The Sino-American team assembled by Richard Tedford and Qiu Zhanxiang in the late 1980s launched a comprehensive investigation of the deposits near the town of Yushe, Shanxi Province, especially the local Yuncu and Yushe subbasins. Qiu Zhanxiang (1987) had worked out the local lithostratigraphic sequence, which we measured and sampled for its paleomagnetic zonation (Tedford et al. 1991). Yushe is the site of classic studies of the late Cenozoic faunas of East Asia. Teilhard de Chardin and Trassaert (1937) recognized three zones, which we were able to correlate to the observed succession (Figure 2). Zone I corresponds to our late Miocene Mahui Formation. Much of the Yushe sequence is Zone II, early to mid-Pliocene, and we recognized two units, the Gaozhuang and Mazegou formations. These Pliocene units and their faunas were employed by Qiu and Qiu (1995) to typify the Yushean Mammal Age, which supplants the Jinglean-Youhean usage of Li et al. (1984). Zone III corresponds to a thin fluvio-lacustrine unit, the Haiyan Formation, reversely magnetized and considered pre-Olduvai Matuyama. It is correlated as early Nihewanian Mammal Age. As part of the loess plateau, Yushe contains overlying red and yellow loess, the oldest units of which probably date to about 1 Ma.

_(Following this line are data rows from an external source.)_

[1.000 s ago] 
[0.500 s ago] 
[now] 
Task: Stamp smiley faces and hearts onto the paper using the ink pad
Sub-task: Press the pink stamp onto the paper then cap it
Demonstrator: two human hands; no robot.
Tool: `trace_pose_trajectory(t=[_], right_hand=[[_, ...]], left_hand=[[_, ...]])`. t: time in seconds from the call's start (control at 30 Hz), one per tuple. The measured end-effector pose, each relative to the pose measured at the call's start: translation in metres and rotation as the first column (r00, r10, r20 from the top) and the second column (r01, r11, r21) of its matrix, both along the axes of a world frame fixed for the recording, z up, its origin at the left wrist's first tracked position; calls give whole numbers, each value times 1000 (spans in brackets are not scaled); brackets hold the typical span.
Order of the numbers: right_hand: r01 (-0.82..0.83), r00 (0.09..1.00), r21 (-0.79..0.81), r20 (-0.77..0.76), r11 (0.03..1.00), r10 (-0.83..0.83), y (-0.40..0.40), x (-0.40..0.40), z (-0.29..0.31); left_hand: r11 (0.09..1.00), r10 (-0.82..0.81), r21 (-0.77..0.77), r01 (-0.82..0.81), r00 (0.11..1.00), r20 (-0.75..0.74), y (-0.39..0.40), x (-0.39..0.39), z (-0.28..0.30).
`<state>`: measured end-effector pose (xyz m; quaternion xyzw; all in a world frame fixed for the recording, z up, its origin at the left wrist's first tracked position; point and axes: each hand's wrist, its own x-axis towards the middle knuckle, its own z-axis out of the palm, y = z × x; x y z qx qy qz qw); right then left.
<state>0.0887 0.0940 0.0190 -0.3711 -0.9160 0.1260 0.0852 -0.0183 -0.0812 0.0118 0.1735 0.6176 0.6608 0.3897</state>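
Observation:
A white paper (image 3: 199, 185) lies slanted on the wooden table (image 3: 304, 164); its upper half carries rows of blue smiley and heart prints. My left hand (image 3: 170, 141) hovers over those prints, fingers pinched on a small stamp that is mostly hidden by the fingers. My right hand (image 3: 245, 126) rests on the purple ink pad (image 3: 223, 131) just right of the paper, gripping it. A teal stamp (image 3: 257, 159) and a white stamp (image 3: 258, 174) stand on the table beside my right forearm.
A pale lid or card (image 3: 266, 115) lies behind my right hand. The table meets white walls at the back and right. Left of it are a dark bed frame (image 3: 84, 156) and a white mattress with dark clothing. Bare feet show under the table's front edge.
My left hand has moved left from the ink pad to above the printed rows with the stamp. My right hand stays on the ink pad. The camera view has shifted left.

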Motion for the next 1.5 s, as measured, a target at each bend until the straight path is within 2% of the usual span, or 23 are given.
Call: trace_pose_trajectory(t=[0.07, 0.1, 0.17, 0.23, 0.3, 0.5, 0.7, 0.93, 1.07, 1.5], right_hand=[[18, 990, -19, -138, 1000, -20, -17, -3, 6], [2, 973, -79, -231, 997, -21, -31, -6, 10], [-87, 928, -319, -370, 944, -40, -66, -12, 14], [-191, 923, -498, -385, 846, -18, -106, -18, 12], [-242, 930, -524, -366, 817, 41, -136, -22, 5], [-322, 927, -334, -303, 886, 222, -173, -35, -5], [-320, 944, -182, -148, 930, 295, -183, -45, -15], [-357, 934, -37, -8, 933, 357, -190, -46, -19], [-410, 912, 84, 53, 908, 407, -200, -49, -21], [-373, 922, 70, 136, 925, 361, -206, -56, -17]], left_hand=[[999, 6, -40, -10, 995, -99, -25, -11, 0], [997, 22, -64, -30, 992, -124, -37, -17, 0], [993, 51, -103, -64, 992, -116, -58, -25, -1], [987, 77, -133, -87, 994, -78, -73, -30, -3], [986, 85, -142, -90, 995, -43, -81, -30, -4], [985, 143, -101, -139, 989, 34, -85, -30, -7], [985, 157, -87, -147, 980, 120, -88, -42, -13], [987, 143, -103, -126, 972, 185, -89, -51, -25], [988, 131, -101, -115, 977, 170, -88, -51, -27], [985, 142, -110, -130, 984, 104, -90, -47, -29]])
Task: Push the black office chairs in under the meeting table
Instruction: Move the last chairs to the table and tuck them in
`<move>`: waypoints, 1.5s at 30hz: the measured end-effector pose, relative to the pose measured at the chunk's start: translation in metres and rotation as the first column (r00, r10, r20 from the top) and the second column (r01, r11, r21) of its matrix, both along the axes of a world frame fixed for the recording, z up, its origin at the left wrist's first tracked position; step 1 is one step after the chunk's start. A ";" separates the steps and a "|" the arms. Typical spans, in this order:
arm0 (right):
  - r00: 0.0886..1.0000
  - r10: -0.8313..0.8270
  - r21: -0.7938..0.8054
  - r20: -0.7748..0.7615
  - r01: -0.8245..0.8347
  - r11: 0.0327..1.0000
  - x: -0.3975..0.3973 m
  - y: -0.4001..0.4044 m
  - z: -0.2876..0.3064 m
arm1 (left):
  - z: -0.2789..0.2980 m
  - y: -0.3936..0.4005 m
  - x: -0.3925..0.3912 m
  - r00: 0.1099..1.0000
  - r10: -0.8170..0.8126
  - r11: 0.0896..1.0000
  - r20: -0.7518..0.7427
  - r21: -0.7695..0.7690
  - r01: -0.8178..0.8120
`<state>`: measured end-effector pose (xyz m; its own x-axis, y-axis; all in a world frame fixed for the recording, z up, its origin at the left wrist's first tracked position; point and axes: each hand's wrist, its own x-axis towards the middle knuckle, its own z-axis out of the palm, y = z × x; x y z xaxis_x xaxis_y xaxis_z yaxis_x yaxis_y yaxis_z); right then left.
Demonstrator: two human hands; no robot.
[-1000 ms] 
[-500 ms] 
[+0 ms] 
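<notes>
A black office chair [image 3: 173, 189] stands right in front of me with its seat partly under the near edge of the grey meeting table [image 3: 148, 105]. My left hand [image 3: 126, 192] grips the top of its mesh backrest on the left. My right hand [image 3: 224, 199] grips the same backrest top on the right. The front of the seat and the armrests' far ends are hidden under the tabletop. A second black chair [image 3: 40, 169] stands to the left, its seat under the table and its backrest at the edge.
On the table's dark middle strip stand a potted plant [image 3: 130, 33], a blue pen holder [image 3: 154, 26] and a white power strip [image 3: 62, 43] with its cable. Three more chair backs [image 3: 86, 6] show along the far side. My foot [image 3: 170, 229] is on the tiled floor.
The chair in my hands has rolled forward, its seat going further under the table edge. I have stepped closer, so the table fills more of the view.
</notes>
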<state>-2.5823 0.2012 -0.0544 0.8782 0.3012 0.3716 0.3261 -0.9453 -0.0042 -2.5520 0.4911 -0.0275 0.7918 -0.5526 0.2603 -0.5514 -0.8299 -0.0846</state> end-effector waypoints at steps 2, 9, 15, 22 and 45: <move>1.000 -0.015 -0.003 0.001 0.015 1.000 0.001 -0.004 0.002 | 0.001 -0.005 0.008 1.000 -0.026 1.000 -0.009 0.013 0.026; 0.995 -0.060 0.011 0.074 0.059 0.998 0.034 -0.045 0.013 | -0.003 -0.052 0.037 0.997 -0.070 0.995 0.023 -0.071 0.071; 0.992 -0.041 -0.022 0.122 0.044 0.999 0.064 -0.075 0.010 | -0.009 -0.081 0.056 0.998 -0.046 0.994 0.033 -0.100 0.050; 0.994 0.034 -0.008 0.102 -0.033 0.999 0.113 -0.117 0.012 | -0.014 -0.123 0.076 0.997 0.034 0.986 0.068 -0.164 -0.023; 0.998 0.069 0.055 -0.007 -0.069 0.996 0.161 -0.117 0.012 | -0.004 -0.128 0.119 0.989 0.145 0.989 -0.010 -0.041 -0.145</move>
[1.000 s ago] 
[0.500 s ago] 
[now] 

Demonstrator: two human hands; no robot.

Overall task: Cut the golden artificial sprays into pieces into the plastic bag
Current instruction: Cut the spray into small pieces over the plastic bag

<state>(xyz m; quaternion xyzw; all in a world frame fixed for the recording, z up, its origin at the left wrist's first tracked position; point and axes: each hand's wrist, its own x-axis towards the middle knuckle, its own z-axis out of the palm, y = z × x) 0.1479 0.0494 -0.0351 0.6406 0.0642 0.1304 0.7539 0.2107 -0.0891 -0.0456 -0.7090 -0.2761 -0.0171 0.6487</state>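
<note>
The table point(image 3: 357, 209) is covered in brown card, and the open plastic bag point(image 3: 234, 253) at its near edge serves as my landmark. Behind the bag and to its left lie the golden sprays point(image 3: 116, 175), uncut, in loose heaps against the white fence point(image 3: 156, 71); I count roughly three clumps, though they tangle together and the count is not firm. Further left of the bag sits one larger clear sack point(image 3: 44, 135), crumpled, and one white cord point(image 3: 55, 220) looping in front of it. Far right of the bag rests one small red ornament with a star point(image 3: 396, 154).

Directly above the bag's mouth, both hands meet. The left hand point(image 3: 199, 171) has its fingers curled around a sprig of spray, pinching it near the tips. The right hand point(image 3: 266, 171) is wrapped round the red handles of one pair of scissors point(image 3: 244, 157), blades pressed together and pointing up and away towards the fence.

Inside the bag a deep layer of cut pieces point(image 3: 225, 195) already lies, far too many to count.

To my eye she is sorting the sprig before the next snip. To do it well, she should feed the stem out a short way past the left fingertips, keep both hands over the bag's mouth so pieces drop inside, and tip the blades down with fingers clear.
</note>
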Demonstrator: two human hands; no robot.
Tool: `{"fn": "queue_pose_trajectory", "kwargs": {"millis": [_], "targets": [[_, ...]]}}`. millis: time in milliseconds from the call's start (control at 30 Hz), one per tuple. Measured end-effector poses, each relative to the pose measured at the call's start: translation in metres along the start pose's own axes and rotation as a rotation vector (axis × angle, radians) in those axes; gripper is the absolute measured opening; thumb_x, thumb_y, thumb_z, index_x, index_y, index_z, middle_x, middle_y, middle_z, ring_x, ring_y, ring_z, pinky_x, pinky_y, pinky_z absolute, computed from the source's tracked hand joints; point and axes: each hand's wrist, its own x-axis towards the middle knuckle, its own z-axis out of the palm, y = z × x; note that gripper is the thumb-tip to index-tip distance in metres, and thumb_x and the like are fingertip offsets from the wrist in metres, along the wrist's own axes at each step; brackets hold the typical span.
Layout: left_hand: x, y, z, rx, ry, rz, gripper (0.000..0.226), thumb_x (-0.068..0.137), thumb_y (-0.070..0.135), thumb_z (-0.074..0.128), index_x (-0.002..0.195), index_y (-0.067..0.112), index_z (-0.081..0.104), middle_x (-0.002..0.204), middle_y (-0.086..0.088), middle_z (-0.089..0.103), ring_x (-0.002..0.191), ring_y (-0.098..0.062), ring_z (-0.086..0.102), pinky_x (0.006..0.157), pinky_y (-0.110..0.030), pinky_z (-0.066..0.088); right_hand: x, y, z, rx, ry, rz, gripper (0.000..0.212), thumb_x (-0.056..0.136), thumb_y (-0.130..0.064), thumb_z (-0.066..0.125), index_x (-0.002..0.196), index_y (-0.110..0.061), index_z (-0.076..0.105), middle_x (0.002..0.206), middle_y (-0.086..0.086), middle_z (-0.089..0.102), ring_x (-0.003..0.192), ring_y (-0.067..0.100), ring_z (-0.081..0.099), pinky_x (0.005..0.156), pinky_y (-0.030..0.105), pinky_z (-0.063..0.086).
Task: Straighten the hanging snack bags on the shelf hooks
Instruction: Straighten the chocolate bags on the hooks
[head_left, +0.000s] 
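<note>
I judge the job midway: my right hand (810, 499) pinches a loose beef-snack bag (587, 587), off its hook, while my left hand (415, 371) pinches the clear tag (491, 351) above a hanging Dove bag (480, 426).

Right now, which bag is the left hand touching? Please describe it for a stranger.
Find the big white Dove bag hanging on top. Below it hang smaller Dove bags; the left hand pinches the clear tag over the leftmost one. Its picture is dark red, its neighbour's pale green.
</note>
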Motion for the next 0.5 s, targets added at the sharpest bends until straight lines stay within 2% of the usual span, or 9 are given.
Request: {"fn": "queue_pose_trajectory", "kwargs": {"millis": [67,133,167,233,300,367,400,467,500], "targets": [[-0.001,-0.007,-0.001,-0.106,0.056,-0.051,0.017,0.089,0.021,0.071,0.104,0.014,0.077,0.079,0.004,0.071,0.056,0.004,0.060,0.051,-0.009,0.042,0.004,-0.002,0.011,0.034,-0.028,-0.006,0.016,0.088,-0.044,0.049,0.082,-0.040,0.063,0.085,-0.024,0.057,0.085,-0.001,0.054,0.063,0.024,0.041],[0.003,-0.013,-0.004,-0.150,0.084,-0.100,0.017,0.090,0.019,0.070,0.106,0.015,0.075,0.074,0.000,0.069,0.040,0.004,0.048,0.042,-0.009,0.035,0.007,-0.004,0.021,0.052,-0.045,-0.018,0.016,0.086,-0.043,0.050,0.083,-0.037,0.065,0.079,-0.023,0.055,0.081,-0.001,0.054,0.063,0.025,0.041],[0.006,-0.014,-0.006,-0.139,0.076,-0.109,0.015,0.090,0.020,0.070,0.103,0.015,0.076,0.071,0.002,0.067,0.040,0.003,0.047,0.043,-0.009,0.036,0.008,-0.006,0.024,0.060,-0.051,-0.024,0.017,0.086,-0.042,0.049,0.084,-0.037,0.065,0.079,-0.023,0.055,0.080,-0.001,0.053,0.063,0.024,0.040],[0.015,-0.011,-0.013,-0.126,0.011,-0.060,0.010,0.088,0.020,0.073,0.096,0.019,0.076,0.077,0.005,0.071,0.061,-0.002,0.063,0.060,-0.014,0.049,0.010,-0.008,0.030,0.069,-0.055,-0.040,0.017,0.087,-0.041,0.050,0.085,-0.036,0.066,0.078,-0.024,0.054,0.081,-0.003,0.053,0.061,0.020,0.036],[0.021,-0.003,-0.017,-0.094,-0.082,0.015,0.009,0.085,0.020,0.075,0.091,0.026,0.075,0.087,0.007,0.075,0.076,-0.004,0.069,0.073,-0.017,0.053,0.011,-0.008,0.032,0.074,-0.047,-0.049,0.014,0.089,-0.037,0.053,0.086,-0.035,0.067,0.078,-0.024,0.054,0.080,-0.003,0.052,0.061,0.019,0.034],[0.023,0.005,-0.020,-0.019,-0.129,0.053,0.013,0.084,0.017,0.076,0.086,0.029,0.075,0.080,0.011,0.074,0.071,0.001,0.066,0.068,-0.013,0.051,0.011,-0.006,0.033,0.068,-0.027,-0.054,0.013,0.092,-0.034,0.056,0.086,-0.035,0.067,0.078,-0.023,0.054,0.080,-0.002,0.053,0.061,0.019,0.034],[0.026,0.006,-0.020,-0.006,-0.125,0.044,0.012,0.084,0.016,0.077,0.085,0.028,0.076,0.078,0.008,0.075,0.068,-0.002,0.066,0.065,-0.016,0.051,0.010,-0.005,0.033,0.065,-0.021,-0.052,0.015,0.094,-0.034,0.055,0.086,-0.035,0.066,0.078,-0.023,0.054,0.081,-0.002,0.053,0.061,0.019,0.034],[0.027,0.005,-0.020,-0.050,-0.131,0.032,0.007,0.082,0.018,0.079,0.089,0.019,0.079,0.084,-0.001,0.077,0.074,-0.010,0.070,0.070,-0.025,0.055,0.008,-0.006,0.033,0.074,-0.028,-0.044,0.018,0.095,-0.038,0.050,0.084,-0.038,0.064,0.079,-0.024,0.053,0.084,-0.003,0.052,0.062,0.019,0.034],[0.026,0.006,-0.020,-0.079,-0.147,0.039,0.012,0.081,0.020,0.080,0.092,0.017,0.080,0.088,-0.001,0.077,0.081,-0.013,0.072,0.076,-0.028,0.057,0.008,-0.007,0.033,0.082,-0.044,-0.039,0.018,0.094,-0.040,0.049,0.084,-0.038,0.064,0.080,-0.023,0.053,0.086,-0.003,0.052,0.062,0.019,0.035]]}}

The Mahui Formation produces no microtines. Rep was keenly interested in Microtoscoptes Schaub (1934), known from abundant material from Ertemte, Inner Mongolia (Fahlbusch 1987). This genus does not occur in Yushe, but Yushe sediments equivalent in age to Ertemte would be uppermost Mahui or lower Gaozhuang Fm. Germanomys, a later prometheomyine relative of Microtoscoptes, does occur higher in the Gaozhuang and Mazegou formations.

The oldest Yushe Mimomys is from upper levels of the Gaozhuang Fm., which Flynn et al. (1997) placed in excess of 4 Ma. The material is indeterminate, but with low dentine tracts. The Mazegou Formation, in the range of about 3.4 to 2.9 Ma produces a nice sample of Mimomys. The best locality, toward the older part of the range, is YS5, found by Richard Tedford. In consultation with Zheng Shaohua, Rep and I studied a suite of jaws from YS5 and developed the opinion that it represents Mimomys (Cromeromys) irtyshensis, the type species of the subgenus. It differs from C. gansunicus in having considerably less cement. It is not a member of the subgenus Mimomys and lacks evidence of an islet or primitive "Mimomys Kante".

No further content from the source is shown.